[Brief] Starting with the first line of the data that follows, transcribe every line verbatim until the line containing "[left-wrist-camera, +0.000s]" has been transcribed.

[Extracted records]
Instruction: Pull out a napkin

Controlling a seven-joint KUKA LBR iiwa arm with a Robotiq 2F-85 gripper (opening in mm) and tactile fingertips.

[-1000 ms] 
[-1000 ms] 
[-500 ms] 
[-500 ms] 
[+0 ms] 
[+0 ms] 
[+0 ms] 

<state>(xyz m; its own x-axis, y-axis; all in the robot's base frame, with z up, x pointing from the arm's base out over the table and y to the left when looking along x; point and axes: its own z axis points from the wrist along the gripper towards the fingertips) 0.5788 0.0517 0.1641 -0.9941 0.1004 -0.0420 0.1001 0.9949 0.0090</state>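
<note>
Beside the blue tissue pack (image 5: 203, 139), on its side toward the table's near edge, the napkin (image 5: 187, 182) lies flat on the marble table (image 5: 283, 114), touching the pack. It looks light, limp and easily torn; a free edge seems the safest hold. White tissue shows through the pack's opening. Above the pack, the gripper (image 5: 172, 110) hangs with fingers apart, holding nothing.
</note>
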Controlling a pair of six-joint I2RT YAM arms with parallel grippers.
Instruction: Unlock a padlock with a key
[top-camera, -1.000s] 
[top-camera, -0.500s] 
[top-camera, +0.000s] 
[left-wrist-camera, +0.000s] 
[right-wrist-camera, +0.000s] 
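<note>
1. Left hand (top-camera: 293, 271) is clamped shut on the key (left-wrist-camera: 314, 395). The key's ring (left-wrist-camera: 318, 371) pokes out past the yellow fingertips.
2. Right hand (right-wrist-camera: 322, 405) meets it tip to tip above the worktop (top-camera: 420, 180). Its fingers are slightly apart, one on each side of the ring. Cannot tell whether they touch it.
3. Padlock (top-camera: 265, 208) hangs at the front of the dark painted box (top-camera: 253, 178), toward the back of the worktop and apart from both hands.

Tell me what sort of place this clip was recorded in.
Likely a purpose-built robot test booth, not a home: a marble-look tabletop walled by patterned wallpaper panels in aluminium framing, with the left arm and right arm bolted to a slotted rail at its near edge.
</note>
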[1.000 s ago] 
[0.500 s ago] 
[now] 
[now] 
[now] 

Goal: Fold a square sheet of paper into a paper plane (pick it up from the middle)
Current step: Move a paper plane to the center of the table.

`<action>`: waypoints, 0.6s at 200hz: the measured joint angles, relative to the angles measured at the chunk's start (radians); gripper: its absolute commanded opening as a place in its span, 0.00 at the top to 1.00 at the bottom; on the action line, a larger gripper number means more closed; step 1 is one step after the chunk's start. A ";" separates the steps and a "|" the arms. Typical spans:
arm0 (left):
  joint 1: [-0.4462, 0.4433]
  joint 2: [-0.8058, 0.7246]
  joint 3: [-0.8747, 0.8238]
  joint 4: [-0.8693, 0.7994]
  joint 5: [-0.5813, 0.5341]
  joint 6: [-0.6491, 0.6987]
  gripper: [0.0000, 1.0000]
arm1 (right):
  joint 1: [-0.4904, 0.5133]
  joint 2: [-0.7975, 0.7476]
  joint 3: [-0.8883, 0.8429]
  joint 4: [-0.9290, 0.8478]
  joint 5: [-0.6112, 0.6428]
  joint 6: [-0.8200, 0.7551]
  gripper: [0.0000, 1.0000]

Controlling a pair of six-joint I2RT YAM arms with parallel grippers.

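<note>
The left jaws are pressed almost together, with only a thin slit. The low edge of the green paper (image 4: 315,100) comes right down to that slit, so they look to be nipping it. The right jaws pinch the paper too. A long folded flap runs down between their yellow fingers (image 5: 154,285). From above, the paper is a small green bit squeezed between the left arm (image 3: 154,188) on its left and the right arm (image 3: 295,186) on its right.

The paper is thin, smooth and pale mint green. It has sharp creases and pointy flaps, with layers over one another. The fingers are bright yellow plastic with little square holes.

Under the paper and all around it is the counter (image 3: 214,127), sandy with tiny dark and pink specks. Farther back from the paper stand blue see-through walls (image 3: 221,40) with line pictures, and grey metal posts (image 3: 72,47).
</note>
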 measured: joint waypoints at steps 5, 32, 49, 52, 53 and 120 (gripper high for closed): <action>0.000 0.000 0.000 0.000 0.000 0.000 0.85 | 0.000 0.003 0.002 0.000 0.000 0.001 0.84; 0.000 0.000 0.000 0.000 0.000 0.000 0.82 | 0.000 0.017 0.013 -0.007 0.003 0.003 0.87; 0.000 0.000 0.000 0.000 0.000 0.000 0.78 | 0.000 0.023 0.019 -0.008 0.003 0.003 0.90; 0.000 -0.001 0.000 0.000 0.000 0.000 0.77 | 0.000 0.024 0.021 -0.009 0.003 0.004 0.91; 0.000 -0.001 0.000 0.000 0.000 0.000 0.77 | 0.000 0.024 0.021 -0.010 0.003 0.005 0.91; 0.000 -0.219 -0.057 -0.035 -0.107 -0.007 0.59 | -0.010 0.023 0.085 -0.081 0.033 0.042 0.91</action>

[Solved exercise]
Instruction: Pull out a napkin

Controlling a seven-joint KUKA LBR iiwa arm with a Robotiq 2F-85 gripper (opening in mm) and tactile fingertips.

[-1000 ms] 
[-1000 ms] 
[-500 ms] 
[-500 ms] 
[+0 ms] 
[+0 ms] 
[+0 ms] 

<state>(xyz m; its own x-axis, y-axis; all in the robot's base frame, with z up, x pointing from the arm's base out over the table and y to the left when looking along x; point and axes: its own z axis points from the wrist along the gripper towards the fingertips) 0.5788 0.0517 0.1641 -0.9941 0.1004 -0.0420 0.1001 0.9949 0.0090</state>
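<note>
Beside the blue tissue pack (image 5: 203, 139), on its side toward the table's near edge, the napkin (image 5: 187, 182) lies flat on the marble table (image 5: 283, 114), touching the pack. It looks light, limp and easily torn; a free edge seems the safest hold. White tissue shows through the pack's opening. Above the pack, the gripper (image 5: 172, 110) hangs with fingers apart, holding nothing.
</note>
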Controlling a pair of six-joint I2RT YAM arms with parallel grippers.
Instruction: Unlock a padlock with a key
[top-camera, -1.000s] 
[top-camera, -0.500s] 
[top-camera, +0.000s] 
[left-wrist-camera, +0.000s] 

No additional lines are needed for this answer.